# finding standard deviation ?

• Jul 19th 2008, 07:30 PM
kscheels
finding standard deviation ?
GIven confidence level,11.24<u<12.01 and that n=90 + c= .90, find the sample standard devaiton o
• Jul 19th 2008, 07:31 PM
kscheels
[quote=kscheels;168572]GIven confidence level,11.24<u<12.01 and that n=90 + c= .90, find the sample standard devaiton o.
• Jul 19th 2008, 09:35 PM
mr fantastic
Quote:

Originally Posted by kscheels
GIven confidence level,11.24<u<12.01 and that n=90 + c= .90, find the sample standard devaiton o

I'm assuming that since you ask for sample standard deviation rather than population standard deviation, the confidence interval has been constructed using the t-distribution:

$L_1 = \bar{x} - \frac{s}{\sqrt{n}} \, t_{n-1, \, \alpha/2} < \mu < \bar{x} + \frac{s}{\sqrt{n}} \, t_{n-1, \, \alpha/2} = L_2$

Therefore $L_2 - L_1 = \frac{2 s}{\sqrt{n}} \, t_{n-1, ~ \alpha/2}$.
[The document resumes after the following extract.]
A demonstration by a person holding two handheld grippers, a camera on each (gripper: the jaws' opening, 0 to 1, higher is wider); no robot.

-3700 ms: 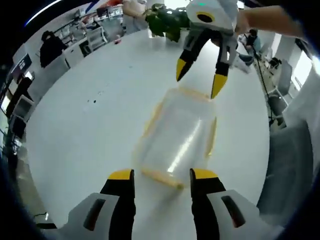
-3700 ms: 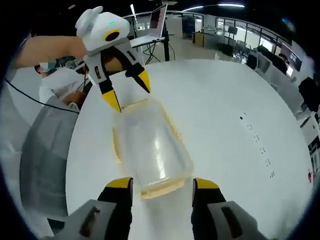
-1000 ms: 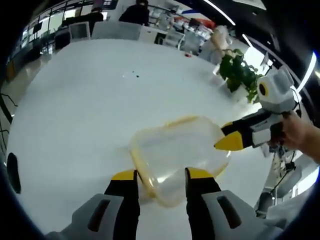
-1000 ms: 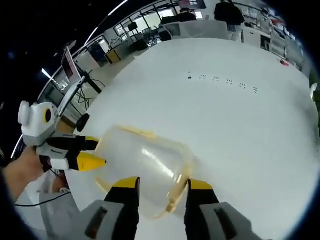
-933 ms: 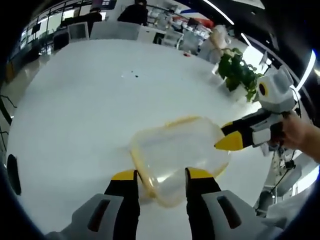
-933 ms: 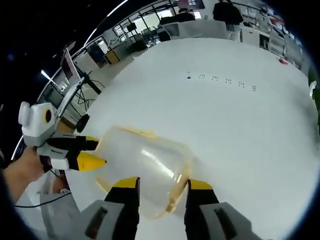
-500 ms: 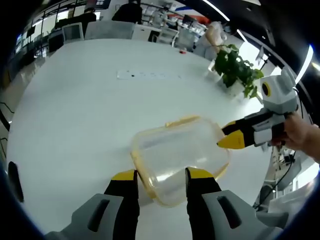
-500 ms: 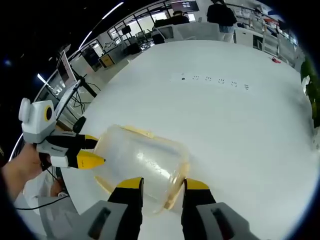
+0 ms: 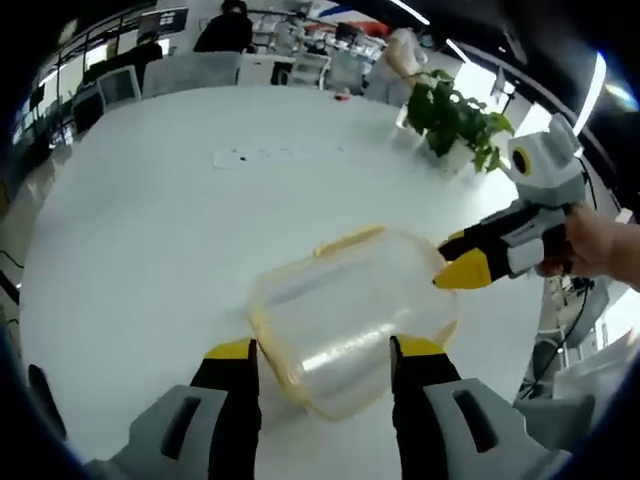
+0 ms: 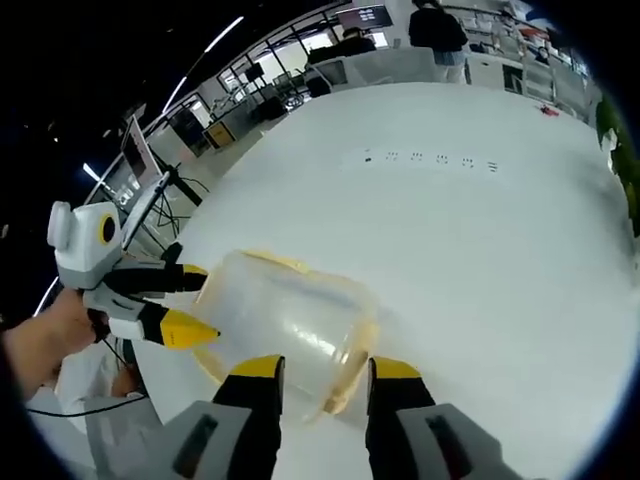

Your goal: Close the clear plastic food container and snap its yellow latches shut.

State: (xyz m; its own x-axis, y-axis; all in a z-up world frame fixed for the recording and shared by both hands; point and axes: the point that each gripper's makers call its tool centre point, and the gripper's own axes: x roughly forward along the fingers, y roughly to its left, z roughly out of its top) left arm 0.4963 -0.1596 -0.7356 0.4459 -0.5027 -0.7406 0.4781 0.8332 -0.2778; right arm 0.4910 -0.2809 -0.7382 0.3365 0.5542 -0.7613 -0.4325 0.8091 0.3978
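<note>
Straddling one end of the clear container (image 9: 345,310) on the white table (image 9: 150,230), your left gripper (image 9: 322,352) stands parted. Your right gripper (image 10: 320,372) pinches the opposite yellow latch (image 10: 345,385); squeeze squarely until it seats

One clear container (image 9: 350,315), two grippers, left (image 9: 322,352) and right (image 9: 455,258), one potted plant (image 9: 452,120), one white desk (image 9: 150,230).
</note>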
In your case $\alpha = 0.1 \Rightarrow \frac{\alpha}{2} = 0.05$ (I think ..... it's not really clear from what you posted), n = 90, $L_1 = 11.24$ and $L_2 = 12.01$. Use a table of critical values to get $t_{89, ~ 0.05}$.

Substitute all these values and solve for s.